Directions for this task:
Word for word, restate the lines from the one holding "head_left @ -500" through the end of the data below, including both endpoints and nothing more.

Provided data:

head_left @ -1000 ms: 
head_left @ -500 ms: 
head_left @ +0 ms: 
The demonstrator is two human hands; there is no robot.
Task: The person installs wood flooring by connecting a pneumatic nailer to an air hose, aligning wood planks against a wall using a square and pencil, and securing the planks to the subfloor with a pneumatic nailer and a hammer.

Response to the task:
head_left @ -500 ms: 
head_left @ +0 ms: 
The demonstrator is two human hands; there is no robot.
Task: The person installs wood flooring by connecting a pneumatic nailer to an air hose, aligning wood planks against a wall using a square and pencil, and securing the planks to the subfloor with a pneumatic nailer and a hammer.

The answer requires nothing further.